**What needs to be done**
In the listing that follows, find the lines with the string "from" and report how many there are, without commentary.

**Provided material**

· · · ·

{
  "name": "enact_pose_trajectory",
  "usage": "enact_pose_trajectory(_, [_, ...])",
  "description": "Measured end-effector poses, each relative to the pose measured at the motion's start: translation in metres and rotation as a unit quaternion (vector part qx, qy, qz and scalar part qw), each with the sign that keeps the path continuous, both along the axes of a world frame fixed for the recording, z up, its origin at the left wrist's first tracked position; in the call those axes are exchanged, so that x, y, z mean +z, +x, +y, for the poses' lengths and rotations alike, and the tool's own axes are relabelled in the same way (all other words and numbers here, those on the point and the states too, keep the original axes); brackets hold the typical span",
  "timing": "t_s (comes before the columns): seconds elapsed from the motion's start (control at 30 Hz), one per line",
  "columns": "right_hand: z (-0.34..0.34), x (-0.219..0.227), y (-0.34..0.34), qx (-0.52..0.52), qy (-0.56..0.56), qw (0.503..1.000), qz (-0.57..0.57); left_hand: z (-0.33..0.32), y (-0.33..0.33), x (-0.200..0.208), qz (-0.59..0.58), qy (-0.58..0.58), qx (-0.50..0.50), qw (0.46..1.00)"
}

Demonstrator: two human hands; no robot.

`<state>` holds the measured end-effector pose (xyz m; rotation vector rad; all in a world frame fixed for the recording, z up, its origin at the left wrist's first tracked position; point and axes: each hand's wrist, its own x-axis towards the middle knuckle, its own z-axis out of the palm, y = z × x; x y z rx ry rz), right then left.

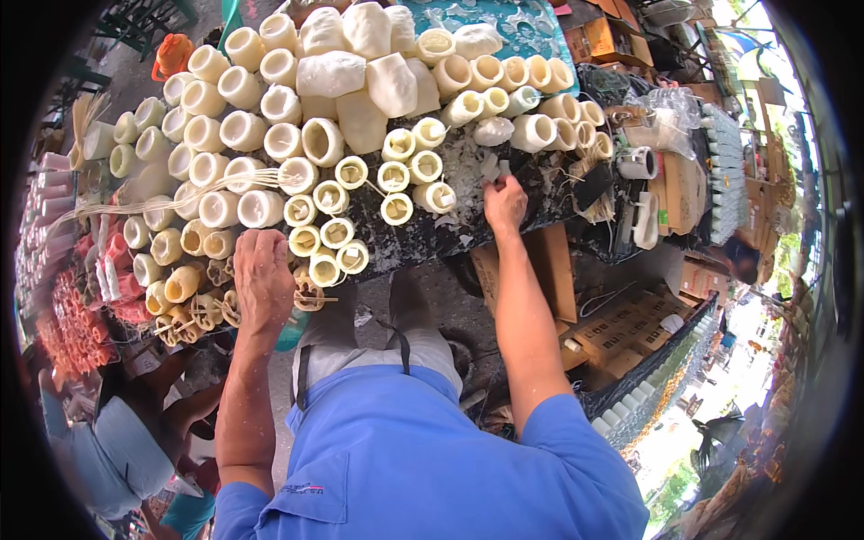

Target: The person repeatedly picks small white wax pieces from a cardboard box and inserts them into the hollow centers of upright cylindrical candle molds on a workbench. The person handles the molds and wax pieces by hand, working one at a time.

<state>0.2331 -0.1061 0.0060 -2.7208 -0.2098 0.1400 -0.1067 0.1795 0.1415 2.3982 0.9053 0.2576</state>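
Note:
My right hand [506, 205] reaches over the dark, flake-covered tabletop [457, 236], its fingertips pinched at a small whitish piece [490, 167] that looks like wax. Just beyond it lies a rounded white lump [493, 131]. My left hand [264, 274] is at the near edge of the table, fingers curled down beside the cream hollow cups; whatever they hold is hidden. Between my hands stand several short cream cups with wicks or sticks [337, 233] across their openings. Wider cream cups [219, 209] fill the left side.
Large pale slabs [366, 81] are piled at the back centre, before a teal tray [513, 31]. A bundle of thin wicks [166, 198] lies across the left cups. A white mug [637, 163] stands at right. Cardboard boxes [621, 333] sit below. Another person [135, 441] is at lower left.

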Motion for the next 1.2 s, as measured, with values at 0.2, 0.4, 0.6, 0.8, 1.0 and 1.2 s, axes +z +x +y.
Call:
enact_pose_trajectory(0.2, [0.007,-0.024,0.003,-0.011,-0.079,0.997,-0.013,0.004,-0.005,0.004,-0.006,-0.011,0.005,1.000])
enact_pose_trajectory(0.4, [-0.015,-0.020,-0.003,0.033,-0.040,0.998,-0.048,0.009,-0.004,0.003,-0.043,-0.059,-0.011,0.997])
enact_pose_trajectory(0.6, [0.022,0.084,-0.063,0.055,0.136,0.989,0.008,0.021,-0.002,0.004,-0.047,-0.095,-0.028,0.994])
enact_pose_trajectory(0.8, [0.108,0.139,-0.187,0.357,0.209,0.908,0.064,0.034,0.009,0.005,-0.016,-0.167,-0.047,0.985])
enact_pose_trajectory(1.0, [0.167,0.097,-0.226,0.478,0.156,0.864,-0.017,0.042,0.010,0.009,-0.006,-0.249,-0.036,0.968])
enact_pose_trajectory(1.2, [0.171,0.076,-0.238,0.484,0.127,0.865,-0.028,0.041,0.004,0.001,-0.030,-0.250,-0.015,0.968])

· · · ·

**Answer box**
2